The establishment of mating type in the budding yeast Saccharomyces cerevisiae was one of the first genetic circuits controlling cell fate to be understood in mechanistic detail. The circuitry and signal transduction pathways by which mating types manifest have been reviewed extensively [1,2,3,4] (Figure 1a). Two mating types, a and α, differ genetically by only a few thousand basepairs of DNA at a single locus (MAT), representing two alternative alleles that encode either the Mata1 and Mata2 or the Matα1 and Matα2 proteins. Mata2 has no known function. Mata1 and Matα2 are homeodomain proteins that together form a heterodimeric transcriptional repressor of a small number of genes (~20) important for mating by haploid cells of both mating types [5], including MATα1. Mata1–Matα2 also represses RME1, which inhibits meiosis and sporulation, the partially coupled processes by which diploid cells produce (usually) four haploid spores, two a and two α. Matα2 binds to the constitutively expressed protein Mcm1 to form a heterotetramer that represses a smaller number of genes (seven) mostly important for mating by a cells [5]. Finally, Matα1 and Mcm1 form a complex that activates five genes mostly important for mating by α cells [5]. a cells produce and secrete a pheromone (a-factor) that is detected by a G-protein-coupled receptor expressed only in α cells, and α cells produce and secrete a pheromone (α-factor) that is detected by a G-protein-coupled receptor expressed only in a cells. Thus the few gene expression differences arising from the identity of the allele at MAT are sufficient to confer three distinct cell fates: mating as a, mating as α, or non-mating but capable of meiosis/sporulation (a/α).
The genetic circuitry that controls these cell fates is also nimble. Haploid cells of most natural isolates of S. cerevisiae are able to switch mating types. Mating-type switching is thought to have evolved to allow isolated haploid spores a relatively rapid pathway to diploidy [8]. Switching occurs by a gene conversion event following a double-strand DNA break at MAT, swapping with the silent mating type loci cassettes harboring the MATa1 and MATa2 or the MATα1 and MATα2 protein-coding genes [4]. The phenotypic switch is completed within a cell cycle after the genetic switch [9], indicating that all proteins dictating sexual identity, including the mating pheromone secreted and the receptor that senses the other pheromone (Ste3 or Ste2), are rapidly turned over and replaced by their mating-type-appropriate counterparts.

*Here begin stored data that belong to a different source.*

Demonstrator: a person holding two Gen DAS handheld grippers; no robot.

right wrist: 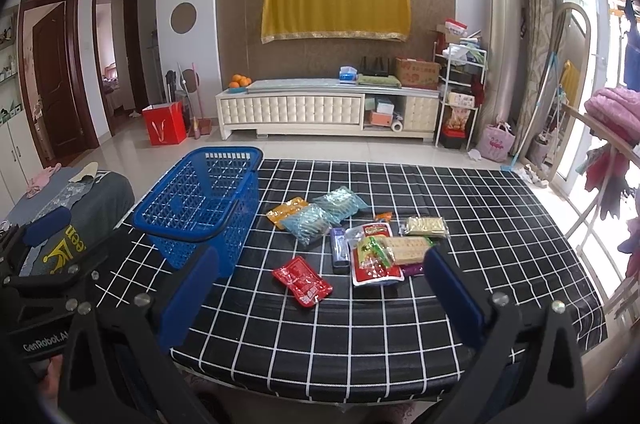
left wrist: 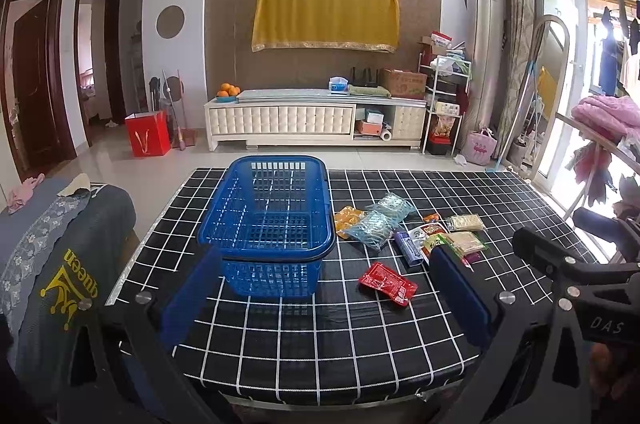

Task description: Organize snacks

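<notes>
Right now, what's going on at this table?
A person holds two grippers above a black grid-pattern table, both open and empty. The left gripper faces an empty blue basket; the right gripper faces a loose pile of snack packets. The red packet lies nearest, apart from the pile. Nothing is in the basket yet.

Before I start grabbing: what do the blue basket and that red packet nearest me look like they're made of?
Blue basket: looks like rigid moulded plastic, going by the open lattice walls, slightly glossy rim and dark handle folded along it. Red packet: probably thin plastic or foil-laminate film, since it is shiny, crinkled and lies flat with sealed edges. It will likely be slippery.
</notes>
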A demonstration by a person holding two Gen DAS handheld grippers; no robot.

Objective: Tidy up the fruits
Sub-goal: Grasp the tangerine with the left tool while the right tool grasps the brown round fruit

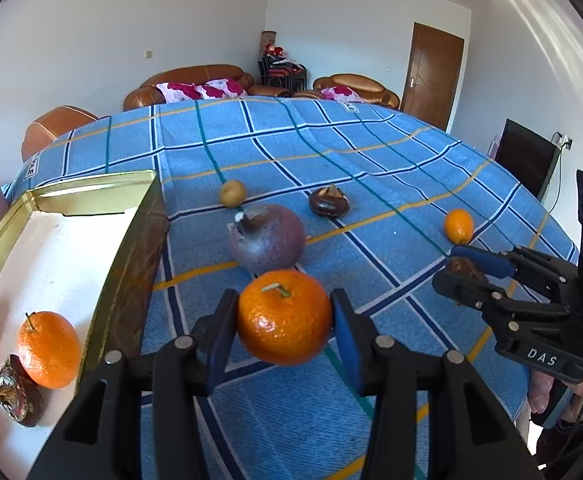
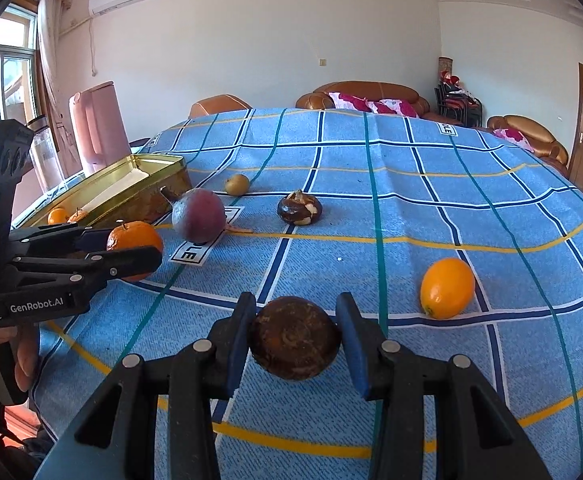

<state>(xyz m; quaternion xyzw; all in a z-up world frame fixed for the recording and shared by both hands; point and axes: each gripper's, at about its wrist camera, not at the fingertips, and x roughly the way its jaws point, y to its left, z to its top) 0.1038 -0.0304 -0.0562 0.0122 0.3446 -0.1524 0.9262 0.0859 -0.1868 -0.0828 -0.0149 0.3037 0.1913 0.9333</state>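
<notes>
Both grippers carry fruit above the checked cloth, mid-way through clearing the table into the tin. The left gripper has its jaws closed on a tangerine, one pad pressed to each side, the fruit lifted clear of the cloth. The right gripper is clamped narrowly on a brown, rough-skinned fruit, which likewise appears to hang free of the table.

The tin lies just to the left of the left jaws, its near wall beside the left finger; inside it already sit an orange, a second small one at the frame's edge and a dark, split fruit. Ahead of the left jaws, still on the cloth, wait a purple fruit, a small yellow fruit and a dark husk. A kumquat lies just right of the right jaws.

The step in hand looks like transport, grasping being done. The next move would call for swinging the tangerine left over the tin's wall, lowering it onto bare floor clear of the orange, then releasing. The right hand's load has farther to go, past the purple fruit, and had best wait its turn.
</notes>
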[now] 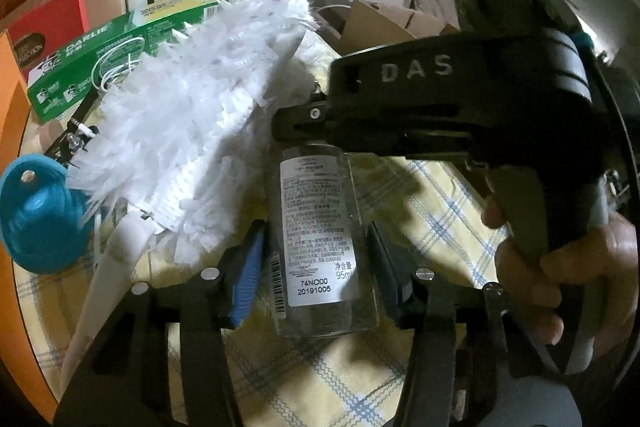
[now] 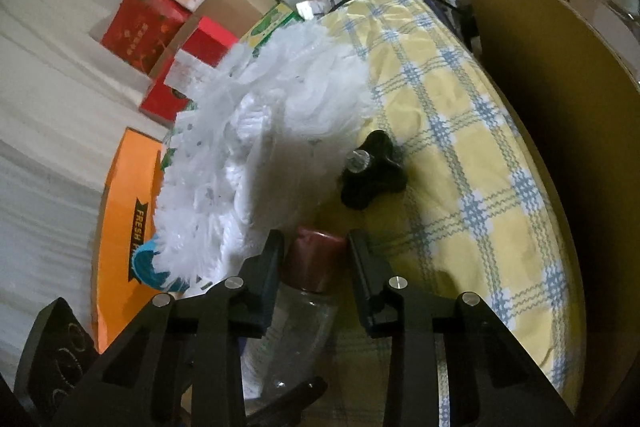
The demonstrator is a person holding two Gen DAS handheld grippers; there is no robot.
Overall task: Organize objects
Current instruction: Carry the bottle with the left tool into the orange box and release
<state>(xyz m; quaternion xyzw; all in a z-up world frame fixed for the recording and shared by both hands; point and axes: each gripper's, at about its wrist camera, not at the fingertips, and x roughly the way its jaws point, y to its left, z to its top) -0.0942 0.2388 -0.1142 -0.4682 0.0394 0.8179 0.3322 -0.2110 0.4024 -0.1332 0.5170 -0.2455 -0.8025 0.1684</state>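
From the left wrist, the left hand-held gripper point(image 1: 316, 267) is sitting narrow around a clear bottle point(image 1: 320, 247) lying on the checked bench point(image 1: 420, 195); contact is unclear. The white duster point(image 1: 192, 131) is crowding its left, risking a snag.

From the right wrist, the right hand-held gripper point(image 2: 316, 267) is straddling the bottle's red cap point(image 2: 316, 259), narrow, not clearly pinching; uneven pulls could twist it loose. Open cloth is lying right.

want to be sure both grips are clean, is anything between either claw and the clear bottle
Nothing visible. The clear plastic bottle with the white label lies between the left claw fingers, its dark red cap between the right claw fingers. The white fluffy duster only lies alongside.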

Failure to turn over key proteins such as Ste2 or MATα2 upon mating-type switching leads to defects in the manifestation of the new sexual identity [10]. Mating itself represents another transition in cell type—from mating-competent to non-mating—that must be accomplished efficiently: after haploid cells fuse, the expression and/or activity of pheromones and their receptors must be quickly extinguished to prevent autocrine signaling leading to cell cycle arrest [11].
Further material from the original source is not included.